The Liberals, he said, “never campaigned on spending more
than a billion dollars in taxpayer money to give a handout to their wealthy
developer friends.” The plan, he argued, means developers “wouldn’t have to
lower prices and God forbid sell at a loss,” and raises “some pretty obvious
ethical questions that I think deserve answers — such as, if the Liberals
didn’t campaign on this policy, why are they suddenly deciding to pursue it
now? Whose idea was it? Who lobbied for it? Is this being planned for more Canadian
cities? And maybe most importantly, which well-connected developers, big banks
and foreign investors stand to benefit the most?”

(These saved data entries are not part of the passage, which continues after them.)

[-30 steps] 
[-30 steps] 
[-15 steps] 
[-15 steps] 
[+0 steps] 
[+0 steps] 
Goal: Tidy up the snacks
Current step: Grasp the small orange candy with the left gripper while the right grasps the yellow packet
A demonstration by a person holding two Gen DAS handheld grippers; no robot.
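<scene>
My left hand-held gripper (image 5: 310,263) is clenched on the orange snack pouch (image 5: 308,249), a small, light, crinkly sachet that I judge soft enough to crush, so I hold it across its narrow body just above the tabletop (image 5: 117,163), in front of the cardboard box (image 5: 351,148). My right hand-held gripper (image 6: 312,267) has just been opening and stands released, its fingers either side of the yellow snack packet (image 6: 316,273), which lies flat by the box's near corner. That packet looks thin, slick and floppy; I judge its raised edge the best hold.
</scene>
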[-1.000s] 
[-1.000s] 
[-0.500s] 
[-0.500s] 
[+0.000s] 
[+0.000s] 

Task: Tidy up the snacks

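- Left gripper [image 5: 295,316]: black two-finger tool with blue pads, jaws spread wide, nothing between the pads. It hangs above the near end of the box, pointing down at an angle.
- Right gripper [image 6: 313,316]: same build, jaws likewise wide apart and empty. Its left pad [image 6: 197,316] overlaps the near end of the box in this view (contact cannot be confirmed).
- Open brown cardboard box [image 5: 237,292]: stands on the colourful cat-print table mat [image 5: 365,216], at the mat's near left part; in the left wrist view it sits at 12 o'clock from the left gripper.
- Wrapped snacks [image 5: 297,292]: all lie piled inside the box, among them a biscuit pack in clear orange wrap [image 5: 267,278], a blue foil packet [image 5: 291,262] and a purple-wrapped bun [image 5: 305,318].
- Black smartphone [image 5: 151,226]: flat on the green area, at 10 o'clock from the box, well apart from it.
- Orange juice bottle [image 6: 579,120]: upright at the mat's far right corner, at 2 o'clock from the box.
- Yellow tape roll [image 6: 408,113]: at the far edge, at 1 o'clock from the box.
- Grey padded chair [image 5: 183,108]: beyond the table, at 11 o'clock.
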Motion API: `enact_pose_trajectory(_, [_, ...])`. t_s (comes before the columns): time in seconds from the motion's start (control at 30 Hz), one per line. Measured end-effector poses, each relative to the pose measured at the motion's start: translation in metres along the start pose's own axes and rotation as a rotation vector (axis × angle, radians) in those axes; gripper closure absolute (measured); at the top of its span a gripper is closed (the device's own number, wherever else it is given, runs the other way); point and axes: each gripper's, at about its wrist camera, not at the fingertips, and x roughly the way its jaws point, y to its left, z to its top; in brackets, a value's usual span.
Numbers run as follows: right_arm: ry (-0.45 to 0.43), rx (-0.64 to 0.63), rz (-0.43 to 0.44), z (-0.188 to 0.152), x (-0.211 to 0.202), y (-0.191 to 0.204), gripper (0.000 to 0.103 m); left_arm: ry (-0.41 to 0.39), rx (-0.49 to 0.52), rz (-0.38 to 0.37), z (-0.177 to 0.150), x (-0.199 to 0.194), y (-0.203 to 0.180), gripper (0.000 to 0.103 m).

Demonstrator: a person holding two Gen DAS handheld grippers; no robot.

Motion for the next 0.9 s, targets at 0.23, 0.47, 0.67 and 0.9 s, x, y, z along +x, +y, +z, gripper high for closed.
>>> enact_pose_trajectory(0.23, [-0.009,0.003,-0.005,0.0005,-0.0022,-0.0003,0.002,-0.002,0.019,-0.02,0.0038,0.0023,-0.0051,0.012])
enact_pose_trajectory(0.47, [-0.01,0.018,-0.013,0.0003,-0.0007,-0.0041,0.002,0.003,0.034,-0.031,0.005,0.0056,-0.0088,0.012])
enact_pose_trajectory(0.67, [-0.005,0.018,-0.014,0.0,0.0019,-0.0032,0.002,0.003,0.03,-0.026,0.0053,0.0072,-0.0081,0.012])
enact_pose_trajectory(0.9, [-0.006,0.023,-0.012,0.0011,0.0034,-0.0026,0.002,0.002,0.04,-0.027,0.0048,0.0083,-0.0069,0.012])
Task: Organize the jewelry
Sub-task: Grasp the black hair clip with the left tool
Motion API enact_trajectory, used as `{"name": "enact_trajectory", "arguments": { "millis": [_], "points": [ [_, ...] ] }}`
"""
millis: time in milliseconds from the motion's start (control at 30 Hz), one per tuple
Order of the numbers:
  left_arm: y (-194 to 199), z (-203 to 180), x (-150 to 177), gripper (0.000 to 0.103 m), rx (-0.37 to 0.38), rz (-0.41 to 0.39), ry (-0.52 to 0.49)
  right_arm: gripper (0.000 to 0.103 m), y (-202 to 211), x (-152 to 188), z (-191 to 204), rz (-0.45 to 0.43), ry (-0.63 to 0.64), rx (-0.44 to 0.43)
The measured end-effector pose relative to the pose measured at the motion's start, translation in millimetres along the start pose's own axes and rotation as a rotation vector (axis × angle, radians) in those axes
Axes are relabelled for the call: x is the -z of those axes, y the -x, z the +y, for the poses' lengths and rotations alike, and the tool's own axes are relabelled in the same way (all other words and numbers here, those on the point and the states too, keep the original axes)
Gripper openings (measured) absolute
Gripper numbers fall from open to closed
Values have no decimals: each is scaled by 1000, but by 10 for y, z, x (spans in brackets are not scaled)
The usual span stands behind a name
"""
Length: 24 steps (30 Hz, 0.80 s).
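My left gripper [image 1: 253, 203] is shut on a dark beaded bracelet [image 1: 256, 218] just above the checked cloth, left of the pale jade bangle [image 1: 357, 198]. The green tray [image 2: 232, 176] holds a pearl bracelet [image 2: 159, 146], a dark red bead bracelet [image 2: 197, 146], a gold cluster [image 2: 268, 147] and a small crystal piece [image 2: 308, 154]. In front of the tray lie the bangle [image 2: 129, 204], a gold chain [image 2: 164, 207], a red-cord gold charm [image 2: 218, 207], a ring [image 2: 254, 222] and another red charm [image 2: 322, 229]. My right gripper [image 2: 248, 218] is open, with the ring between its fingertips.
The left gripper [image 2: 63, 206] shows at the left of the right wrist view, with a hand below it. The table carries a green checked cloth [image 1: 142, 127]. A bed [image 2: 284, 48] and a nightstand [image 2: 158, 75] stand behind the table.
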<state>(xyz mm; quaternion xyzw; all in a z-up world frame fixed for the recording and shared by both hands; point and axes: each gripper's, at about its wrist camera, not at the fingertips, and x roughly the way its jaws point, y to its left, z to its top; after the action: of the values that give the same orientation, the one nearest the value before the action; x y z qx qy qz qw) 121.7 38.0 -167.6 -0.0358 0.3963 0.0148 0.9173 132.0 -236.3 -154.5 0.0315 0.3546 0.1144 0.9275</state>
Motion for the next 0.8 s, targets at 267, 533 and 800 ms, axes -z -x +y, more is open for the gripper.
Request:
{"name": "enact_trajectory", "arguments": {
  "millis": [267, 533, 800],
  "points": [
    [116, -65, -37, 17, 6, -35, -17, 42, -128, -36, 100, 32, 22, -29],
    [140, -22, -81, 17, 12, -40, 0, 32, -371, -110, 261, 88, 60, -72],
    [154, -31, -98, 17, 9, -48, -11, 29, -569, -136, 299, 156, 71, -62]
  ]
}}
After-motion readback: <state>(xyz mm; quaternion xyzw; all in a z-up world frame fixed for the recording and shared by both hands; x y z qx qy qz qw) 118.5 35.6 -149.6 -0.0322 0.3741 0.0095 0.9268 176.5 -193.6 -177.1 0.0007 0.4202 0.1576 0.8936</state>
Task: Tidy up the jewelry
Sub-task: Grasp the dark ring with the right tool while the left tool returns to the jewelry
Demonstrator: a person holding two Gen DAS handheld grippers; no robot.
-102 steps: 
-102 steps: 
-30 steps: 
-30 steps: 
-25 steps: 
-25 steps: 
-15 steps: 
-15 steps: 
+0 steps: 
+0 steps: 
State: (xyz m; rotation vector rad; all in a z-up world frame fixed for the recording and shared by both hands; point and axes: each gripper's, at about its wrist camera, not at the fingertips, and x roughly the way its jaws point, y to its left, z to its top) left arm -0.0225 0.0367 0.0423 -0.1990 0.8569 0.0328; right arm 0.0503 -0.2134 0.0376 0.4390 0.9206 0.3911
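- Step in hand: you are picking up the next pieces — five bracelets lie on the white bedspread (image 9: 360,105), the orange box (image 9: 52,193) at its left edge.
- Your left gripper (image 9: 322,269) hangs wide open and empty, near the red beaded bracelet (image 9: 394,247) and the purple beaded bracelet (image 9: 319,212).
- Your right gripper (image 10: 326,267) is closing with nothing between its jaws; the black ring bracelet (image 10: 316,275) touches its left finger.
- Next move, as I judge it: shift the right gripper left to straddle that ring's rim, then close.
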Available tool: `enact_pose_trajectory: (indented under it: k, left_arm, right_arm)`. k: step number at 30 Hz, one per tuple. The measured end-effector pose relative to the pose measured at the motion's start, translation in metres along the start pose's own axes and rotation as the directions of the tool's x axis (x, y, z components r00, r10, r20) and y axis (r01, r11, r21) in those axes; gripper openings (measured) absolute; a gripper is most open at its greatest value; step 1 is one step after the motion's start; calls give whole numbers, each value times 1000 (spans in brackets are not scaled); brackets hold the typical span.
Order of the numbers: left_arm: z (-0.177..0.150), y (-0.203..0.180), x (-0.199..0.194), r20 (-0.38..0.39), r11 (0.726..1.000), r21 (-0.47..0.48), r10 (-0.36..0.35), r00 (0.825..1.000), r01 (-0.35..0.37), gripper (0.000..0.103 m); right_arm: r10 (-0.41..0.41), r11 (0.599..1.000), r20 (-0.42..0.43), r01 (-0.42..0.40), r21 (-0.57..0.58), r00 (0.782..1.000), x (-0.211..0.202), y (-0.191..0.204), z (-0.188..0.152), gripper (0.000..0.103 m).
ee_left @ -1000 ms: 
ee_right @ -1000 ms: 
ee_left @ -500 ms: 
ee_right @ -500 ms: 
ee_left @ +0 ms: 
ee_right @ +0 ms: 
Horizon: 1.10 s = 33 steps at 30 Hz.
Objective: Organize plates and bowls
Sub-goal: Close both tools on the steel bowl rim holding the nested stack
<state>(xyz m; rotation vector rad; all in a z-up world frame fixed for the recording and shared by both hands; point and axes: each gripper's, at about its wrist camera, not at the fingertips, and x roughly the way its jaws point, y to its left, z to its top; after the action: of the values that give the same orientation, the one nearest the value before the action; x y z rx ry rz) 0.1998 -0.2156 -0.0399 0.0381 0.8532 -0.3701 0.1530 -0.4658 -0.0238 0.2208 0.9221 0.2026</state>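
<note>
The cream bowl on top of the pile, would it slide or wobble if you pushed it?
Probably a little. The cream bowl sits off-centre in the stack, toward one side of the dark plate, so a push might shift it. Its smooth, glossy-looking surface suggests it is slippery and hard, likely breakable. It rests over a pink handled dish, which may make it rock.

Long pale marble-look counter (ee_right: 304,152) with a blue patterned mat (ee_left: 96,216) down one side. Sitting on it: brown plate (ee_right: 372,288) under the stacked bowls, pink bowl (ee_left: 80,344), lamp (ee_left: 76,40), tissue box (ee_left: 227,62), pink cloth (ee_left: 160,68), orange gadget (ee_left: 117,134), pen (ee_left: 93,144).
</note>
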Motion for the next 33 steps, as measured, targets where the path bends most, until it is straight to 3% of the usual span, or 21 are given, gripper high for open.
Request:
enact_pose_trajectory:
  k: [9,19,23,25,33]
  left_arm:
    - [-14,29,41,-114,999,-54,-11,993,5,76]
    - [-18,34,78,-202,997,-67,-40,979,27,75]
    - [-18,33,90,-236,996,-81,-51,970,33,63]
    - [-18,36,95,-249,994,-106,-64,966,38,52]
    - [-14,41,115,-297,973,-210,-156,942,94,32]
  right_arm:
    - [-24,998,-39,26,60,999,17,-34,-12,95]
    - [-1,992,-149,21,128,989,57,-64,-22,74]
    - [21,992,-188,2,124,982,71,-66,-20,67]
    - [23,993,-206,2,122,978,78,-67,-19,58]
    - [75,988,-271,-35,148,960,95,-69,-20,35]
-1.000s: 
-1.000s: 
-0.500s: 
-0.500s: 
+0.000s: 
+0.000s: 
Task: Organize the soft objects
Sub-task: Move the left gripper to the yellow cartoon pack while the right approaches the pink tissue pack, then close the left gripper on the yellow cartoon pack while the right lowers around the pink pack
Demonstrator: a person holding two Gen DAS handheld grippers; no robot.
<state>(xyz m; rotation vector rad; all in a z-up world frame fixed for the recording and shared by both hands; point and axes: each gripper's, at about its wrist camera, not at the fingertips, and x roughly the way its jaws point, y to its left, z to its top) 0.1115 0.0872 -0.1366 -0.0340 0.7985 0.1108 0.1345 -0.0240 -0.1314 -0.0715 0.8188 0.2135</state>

“I also have to point out how insane the generational
inequity of this policy truly is,” Gunn added. “Handing out huge sums of money
to developers who have made billions over the past 20 years, paid for with tax
dollars by those who are still trying to enter the housing market for the very
first time. It is yet another generational transfer of wealth that creates no
new units of housing while rewarding those who built and priced condos that
nobody could afford.”
Conservative member Gabriel Hardy followed, pressing the
case for urgency before the money moves.
The announcement came June 18, two days before Parliament
adjourned, for the purchase of 2,200 unsold condominiums at a per-unit cost
Hardy placed near $660,000.
Hardy then laid out the timeline, beginning with the Rennie
fundraiser The Bureau has reported on. “An evening with Carney,” he told the
committee. “It cost $1,750 to meet Mark Carney, the prime minister of Canada,
in his office. No journalists — that’s often what happens, no journalists,
behind closed doors. Don’t worry, our prime minister is full of virtue. But 17
main developers were there. And they all have one thing in common: thousands of
condos unsold.” That was February 2026, Hardy said. In March 2026, he
continued, a BC Housing document speaks to a meeting involving British
Columbia’s housing minister. In May 2026, the Canada Mortgage and Housing
Corporation reported a 76 percent surge in unsold completed condos in Metro
Vancouver — concentrated, Hardy stressed, in Burnaby and Richmond. “Remember
that,” he said, “because it’s important.”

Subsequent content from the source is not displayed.